Required action
Please repeat the lines below exactly. Begin with the line containing "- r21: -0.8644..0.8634" and go on through the line containing "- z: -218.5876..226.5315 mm".
:: The input
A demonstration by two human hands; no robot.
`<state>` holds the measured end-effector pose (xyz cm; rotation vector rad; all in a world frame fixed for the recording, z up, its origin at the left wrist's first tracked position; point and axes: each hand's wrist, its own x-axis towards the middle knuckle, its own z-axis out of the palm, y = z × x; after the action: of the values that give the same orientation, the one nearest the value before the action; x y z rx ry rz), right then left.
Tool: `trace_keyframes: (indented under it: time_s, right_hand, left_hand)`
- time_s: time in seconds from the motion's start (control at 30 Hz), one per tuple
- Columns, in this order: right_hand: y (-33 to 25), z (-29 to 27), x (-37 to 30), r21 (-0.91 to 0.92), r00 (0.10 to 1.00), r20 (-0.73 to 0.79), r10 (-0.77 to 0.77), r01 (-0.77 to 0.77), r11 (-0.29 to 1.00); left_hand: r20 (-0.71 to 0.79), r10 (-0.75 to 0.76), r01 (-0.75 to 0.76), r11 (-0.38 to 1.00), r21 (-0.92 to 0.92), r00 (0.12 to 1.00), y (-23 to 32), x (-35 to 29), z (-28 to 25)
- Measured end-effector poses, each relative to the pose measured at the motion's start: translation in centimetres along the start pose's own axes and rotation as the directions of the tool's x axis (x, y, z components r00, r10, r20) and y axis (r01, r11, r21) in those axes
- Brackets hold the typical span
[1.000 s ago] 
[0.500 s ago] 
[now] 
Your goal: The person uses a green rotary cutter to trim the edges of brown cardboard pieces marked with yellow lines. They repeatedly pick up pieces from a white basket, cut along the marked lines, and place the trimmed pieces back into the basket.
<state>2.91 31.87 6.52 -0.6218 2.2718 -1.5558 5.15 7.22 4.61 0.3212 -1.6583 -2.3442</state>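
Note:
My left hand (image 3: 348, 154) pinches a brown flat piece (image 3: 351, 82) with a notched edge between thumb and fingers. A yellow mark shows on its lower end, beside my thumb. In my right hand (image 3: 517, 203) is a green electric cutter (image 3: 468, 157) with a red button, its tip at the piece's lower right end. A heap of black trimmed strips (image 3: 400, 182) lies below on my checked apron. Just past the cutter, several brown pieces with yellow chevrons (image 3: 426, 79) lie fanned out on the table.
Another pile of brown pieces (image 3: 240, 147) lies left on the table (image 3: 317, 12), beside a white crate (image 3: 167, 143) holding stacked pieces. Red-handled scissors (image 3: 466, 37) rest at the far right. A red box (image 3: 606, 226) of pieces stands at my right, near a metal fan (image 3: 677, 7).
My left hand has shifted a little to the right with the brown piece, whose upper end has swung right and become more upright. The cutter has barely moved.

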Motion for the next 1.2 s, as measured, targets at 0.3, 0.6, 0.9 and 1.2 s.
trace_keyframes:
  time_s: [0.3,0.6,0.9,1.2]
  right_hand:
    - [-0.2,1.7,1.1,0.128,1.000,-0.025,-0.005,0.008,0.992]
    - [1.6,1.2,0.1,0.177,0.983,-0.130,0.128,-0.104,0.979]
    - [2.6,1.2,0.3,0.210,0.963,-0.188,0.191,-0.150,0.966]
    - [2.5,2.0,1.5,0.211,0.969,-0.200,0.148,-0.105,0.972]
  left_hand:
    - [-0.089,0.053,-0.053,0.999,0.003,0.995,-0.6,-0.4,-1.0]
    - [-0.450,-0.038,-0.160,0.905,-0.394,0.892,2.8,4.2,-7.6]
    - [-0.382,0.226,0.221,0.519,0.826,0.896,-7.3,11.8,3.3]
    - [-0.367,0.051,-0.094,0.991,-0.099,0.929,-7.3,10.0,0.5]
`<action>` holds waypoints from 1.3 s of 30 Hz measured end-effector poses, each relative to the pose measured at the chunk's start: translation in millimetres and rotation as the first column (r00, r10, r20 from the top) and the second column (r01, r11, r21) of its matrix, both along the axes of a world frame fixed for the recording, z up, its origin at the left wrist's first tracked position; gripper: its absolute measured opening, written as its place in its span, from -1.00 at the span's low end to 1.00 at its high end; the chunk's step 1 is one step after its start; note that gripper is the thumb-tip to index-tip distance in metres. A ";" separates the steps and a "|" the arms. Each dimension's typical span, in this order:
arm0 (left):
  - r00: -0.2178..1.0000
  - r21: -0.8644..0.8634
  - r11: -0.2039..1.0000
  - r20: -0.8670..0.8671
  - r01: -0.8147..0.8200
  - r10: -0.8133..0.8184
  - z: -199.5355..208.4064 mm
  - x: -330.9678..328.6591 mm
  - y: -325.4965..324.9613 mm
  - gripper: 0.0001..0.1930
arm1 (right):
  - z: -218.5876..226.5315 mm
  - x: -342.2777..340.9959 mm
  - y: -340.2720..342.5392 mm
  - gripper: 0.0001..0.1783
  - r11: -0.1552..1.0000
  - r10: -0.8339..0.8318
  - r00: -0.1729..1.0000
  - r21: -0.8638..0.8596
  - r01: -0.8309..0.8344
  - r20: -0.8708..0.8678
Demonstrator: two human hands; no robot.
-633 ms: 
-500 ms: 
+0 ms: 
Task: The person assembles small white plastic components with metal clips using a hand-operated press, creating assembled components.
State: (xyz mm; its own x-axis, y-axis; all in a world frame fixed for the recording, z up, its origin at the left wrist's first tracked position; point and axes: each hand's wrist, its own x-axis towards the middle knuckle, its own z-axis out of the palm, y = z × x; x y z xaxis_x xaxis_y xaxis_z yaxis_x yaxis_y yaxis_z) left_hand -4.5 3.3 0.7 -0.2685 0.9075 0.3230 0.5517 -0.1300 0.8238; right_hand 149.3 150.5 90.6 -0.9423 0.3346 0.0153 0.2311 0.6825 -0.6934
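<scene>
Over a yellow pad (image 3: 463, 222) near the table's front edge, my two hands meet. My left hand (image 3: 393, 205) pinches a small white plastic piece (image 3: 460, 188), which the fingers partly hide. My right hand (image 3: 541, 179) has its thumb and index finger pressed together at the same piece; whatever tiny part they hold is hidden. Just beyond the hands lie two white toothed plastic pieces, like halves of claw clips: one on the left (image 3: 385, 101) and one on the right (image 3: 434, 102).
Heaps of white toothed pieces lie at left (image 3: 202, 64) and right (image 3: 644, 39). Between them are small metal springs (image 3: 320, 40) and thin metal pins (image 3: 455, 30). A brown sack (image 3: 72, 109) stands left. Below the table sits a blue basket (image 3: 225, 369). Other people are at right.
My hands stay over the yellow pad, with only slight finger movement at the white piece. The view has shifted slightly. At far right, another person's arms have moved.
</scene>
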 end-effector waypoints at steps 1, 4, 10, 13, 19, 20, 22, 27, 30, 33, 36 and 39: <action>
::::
Task response
  - r21: -0.8644..0.8634
  - r11: -0.2039..1.0000
  - r20: -0.8670..0.8671
  - r01: -0.8147..0.8200
  - r10: -0.8133..0.8184
  - z: -199.5355..208.4064 mm
  - x: -330.9678..328.6591 mm
  - y: -325.4965..324.9613 mm
  - gripper: 0.0001..0.1930
arm1 (right):
  - z: -218.5876..226.5315 mm

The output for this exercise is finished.